By the way, for other folks who are on buprenorphine, that is chosen as a less-restricted Substitutionsmittel because it is a potentially shitty narcotic, to use the technical term -- both a partial agonist like tramadol and an agonist-antagonist like nalbuphine and other things of that nature, both of which were uncontrolled until tramadol was put in US CSA Schedule IV due to the political pressure of the folks touting the fake opioid cri$i$ and therefore a few other locales as well. The precipitated withdrawal is well known and buprenorphine is actually dangerous for people on full agonists whose cardiac health is less than perfect and up until Suboxone was invented, buprenorphine was a fourth-line analgesic for acute pain, a veterinary narcotic, though butorphanol, morphine, tramadol, and oxymorphone were much preferred, and also for its proper use in my opinion, a one-off or short term analgesic for opioid-naïve patients such as obstetric analgesia, which in many cases is the province of narcotics not proper for long term use like pethidine or alphaprodine and/or necessarily for continual use like butorphanol. The fact that some people get very strong and lasting analgesia from buprenorphine, from the BuTrans patch in particular, is wonderful -- the intense μ opioid agonism is what does it, but the δ, κ, and ostensible ζ opioid antagonism and no action on the NMDA and nociceptive systems, Opioid-Like-Receptor, and σ receptors make it a very narrow analgesia with missing pieces, the exact opposite of why levorphanol, piritramide, dextromoramide, ketobemidone, and morphine derivative mixed with dextromethorphan and/or ketamine are useful for a broad array of types of pain and can help where other agents do not.

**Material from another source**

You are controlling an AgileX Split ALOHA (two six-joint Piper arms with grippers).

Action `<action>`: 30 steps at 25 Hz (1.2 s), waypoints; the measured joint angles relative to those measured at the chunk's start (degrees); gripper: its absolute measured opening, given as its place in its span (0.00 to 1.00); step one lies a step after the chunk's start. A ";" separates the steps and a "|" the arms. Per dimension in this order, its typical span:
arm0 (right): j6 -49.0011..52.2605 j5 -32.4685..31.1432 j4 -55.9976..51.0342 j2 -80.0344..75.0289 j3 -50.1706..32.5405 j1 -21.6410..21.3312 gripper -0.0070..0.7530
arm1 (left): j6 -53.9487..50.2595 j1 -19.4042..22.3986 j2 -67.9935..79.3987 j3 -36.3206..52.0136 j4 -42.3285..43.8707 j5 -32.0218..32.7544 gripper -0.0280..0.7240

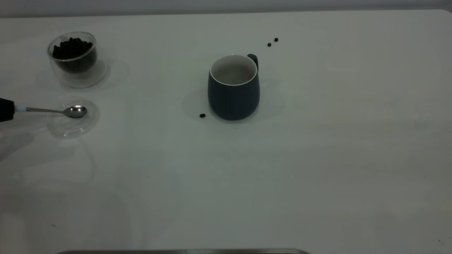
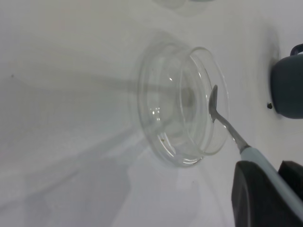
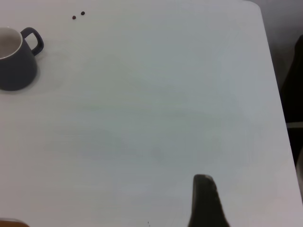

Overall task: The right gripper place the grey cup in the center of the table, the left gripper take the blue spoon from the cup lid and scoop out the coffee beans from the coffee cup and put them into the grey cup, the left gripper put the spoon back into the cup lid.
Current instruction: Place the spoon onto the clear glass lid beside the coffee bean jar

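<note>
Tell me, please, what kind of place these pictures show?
Probably a robot test bench, not a kitchen: a bare plain white table, a black left gripper holding a small blue-handled metal spoon, few staged props.

grey cup (image 1: 233,97): dark blue-grey, white rim | coffee beans (image 1: 72,47): black-brown | table (image 1: 317,158): white

Grey mug mid-table, spoon over lid
The grey cup (image 1: 233,88) stands upright; the blue spoon (image 1: 56,110) hangs over the cup lid (image 1: 72,118) near the table's (image 1: 317,169) left edge.
</note>
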State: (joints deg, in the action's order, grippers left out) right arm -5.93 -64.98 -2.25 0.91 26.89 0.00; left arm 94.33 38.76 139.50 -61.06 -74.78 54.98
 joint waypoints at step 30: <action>0.00 0.00 0.00 0.00 0.00 0.00 0.62 | -0.19 0.00 0.05 0.00 -2.71 -1.40 0.48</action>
State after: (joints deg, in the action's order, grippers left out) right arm -5.93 -64.98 -2.25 0.91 26.89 0.00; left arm 94.15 38.76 139.55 -61.06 -77.49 53.58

And still, there is political pressure in some US states to force chronic pain patients onto methadone or buprenorphine. Methadone can be done without incident in most cases, but anyone who thinks they can suddenly switch patients to buprenorphine or make chronic pain patients endure a complete washout period before starting it is a quack who should have their head shaved like the French Resistance used to do to collaborators because that is exactly what they are.